2 Como aves que huyen espantadas de su nido, así están las mujeres de Moab en los vados del río Arnón.
3 “¡Den consejo! ¡Hagan justicia! Que su sombra sea como la noche en pleno mediodía. Escondan a los desterrados, no traicionen al que huye.
4 Permitan que mis desterrados de Moab vivan con ustedes; sirvan de refugio ante el destructor. Porque el opresor llegará a su fin, la destrucción cesará y los que pisotean la tierra serán exterminados.
5 Entonces se establecerá un trono en gran amor; y alguien se sentará en él con fidelidad, en la tienda de David. Será un juez que busque la justicia y sea rápido para hacer lo que es recto”.
6 Hemos oído hablar del orgullo de Moab; es un orgullo exagerado. Conocemos su arrogancia, su soberbia y su furia, pero sus jactancias no valen nada.
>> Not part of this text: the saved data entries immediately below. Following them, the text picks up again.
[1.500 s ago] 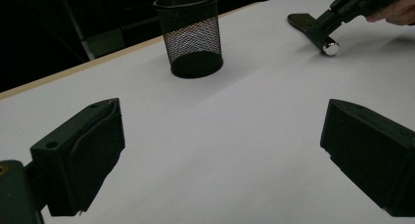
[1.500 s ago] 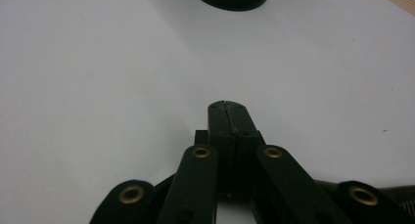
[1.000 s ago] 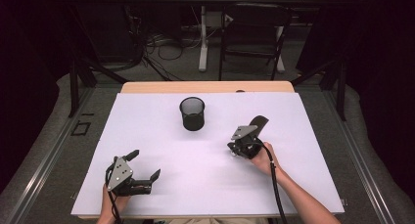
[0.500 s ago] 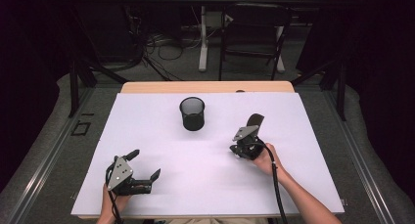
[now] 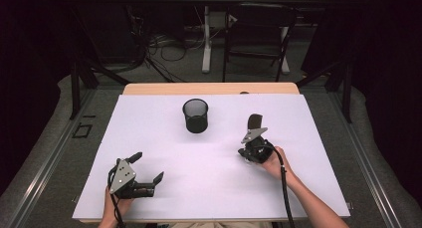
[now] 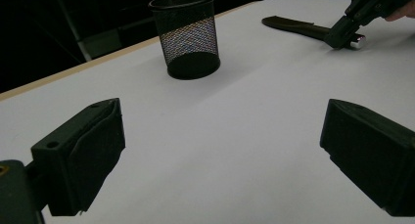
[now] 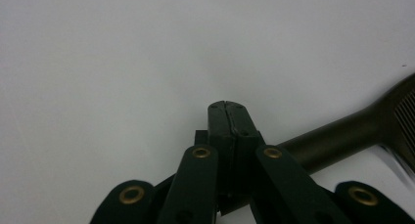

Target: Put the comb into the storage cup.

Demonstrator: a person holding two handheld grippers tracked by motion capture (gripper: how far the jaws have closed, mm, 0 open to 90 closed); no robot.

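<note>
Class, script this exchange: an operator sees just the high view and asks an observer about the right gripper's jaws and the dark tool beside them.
Operator: Are the right gripper jaws shut?
Observer: Yes. The right gripper view shows them pressed together with nothing between.
Operator: Where is the dark tool exactly?
Observer: Its handle lies just beside the jaws, not in them. The left gripper view shows a shiny metal bit at that end.

You see a matt white sheet (image 5: 164, 138) over the table, bare wood along its far edge (image 5: 209, 88). The cup (image 6: 188, 35) is black wire mesh. The dark utensil (image 6: 293, 26) looks like matt plastic. Your left gripper (image 6: 220, 150) has matt black, smooth pads
</note>
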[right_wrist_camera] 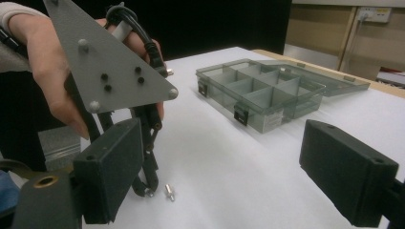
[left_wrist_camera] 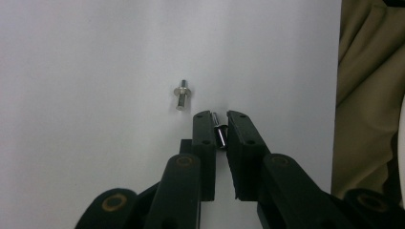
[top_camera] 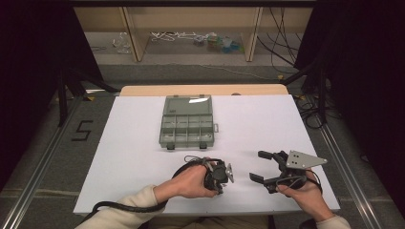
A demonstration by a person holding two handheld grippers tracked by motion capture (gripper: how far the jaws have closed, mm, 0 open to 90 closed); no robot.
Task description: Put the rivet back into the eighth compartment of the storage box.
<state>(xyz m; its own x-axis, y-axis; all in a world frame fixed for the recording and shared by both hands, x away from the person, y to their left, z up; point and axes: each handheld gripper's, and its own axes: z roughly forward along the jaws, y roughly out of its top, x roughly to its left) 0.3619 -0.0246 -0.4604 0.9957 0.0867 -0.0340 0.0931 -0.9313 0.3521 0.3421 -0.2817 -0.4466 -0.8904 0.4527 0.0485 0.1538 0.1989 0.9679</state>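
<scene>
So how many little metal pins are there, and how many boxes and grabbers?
Pins: 2, one lying loose on the table, one between the jaws of the left grabber
Box: 1, clear, lid open
Grabbers: 2, left and right
Total: 5

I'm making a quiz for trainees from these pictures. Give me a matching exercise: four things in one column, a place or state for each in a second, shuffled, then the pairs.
Things:
1. left gripper
2. right gripper
3. compartment box
4. loose stud

Places or states:
A. lid open, on the far part of the table
B. lying free on the white table, just beyond the closed jaws
C. jaws wide apart, nothing between them
D. jaws closed on a small metal pin

Pairs: 1-D, 2-C, 3-A, 4-B
</scene>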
7 Por eso Moab gemirá por Moab; todos se lamentarán. Llorarán por las tortas de pasas de Quir-hareset, totalmente afligidos.
8 Porque los campos de Hesbón se han secado, y también las vides de Sibma. Los jefes de las naciones destrozaron sus mejores viñedos, que llegaban hasta Jazer y se extendían por el desierto; sus sarmientos se expandían y cruzaban el mar.
9 Por eso lloro con el llanto de Jazer por los viñedos de Sibma; los empapo con mis lágrimas, Hesbón y Eleale, porque sobre sus frutos de verano y sobre su cosecha ha caído el grito de guerra.
10 La alegría y el júbilo se han retirado de los huertos; en las viñas ya no hay cantos ni gritos de alegría. Nadie pisa uvas en los lagares para sacar vino; yo hice que cesaran los gritos de la cosecha.
11 Por eso mi corazón gime como un arpa por Moab, y todo mi ser por Quir-heres.
12 Y sucederá que cuando Moab se presente y se canse en sus altares paganos, y vaya a su santuario a orar, nada logrará.
13 Esta es la palabra que Yahvé pronunció sobre Moab en el pasado.
14 Pero ahora Yahvé ha dicho: “Dentro de tres años, contados como los de un jornalero, la gloria de Moab será humillada a pesar de su gran multitud; lo que quede será muy poco, pequeño y sin fuerza”.